- [Task details] In the entries below, find the line containing "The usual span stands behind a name" and the line containing "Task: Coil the". Copy those two lines and everything between them exactly, and only that.

- [Record set]

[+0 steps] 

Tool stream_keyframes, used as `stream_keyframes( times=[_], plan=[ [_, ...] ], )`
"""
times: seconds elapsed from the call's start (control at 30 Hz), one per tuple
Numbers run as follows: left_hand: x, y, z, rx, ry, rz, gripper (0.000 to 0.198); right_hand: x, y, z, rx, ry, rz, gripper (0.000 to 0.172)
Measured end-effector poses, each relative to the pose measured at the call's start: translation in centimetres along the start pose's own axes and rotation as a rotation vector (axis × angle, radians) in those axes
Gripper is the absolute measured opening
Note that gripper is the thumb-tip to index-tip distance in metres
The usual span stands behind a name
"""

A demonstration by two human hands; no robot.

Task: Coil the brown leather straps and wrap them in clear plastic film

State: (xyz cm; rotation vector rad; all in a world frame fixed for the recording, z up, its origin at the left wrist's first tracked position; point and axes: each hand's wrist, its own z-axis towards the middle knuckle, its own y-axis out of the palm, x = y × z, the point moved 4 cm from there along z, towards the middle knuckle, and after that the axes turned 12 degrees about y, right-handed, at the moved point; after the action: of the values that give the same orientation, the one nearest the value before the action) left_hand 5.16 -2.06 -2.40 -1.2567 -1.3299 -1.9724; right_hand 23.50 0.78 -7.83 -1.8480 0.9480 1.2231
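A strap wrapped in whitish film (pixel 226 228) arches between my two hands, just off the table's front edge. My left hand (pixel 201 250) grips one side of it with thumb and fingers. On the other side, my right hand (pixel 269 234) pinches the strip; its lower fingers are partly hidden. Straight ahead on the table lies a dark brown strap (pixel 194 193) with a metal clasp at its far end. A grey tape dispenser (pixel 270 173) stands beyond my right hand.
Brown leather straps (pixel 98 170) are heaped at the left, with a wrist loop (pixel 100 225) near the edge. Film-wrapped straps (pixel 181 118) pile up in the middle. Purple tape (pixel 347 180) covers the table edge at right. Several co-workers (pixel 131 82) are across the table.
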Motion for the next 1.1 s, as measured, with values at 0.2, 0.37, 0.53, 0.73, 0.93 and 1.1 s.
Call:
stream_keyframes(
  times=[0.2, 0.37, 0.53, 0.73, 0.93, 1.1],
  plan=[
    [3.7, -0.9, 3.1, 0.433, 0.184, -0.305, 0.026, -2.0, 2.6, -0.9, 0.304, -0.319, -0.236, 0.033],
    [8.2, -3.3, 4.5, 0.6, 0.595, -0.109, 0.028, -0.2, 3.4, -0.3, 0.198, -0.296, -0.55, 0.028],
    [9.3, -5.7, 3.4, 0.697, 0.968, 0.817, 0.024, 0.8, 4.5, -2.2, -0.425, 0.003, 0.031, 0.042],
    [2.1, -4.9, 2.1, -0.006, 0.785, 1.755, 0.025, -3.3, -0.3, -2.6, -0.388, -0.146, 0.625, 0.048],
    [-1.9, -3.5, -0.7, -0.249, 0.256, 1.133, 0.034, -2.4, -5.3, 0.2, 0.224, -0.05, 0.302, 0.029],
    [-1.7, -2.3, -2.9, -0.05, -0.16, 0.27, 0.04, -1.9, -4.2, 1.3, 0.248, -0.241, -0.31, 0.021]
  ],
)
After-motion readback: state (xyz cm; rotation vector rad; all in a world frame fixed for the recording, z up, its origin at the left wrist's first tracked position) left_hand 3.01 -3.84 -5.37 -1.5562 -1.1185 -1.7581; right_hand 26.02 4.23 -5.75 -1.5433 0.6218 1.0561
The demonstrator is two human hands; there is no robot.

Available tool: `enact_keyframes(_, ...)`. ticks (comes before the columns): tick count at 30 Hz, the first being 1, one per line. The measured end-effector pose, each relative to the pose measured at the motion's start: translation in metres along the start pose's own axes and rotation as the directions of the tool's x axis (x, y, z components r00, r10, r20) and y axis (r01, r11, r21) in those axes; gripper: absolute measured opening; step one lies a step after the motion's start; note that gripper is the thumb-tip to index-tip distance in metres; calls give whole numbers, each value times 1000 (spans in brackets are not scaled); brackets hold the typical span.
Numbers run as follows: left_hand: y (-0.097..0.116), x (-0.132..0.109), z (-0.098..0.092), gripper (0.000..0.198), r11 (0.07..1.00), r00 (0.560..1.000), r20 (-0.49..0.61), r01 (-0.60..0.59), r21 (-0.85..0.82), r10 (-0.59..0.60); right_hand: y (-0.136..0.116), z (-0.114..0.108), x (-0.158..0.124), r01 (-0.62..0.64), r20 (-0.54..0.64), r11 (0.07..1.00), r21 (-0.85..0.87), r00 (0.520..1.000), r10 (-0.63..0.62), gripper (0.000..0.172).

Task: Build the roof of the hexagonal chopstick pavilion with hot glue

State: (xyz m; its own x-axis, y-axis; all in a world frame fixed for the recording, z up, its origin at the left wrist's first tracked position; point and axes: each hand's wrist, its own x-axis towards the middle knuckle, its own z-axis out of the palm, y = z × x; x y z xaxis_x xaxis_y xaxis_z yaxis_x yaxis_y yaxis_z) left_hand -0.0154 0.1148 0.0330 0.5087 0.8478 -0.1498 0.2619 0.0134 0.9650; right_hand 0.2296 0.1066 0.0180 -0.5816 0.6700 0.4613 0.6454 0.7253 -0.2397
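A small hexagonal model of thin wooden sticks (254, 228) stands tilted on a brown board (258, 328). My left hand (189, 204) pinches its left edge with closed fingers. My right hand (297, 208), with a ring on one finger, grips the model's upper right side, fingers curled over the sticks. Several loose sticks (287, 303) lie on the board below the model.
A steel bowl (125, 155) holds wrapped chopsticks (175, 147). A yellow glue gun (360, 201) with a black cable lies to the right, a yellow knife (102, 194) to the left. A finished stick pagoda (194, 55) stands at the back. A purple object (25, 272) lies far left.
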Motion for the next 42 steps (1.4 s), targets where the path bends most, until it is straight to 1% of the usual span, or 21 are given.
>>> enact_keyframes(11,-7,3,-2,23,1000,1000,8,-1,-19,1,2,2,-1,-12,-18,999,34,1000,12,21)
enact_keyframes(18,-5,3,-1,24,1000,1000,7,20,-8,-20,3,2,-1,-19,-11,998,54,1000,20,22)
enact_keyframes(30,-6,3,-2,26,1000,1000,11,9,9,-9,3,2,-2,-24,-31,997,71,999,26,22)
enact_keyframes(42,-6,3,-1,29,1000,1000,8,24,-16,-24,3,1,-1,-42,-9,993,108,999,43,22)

- [Exercise output]
The usual span stands behind a name
"""

A demonstration by two human hands; no robot.

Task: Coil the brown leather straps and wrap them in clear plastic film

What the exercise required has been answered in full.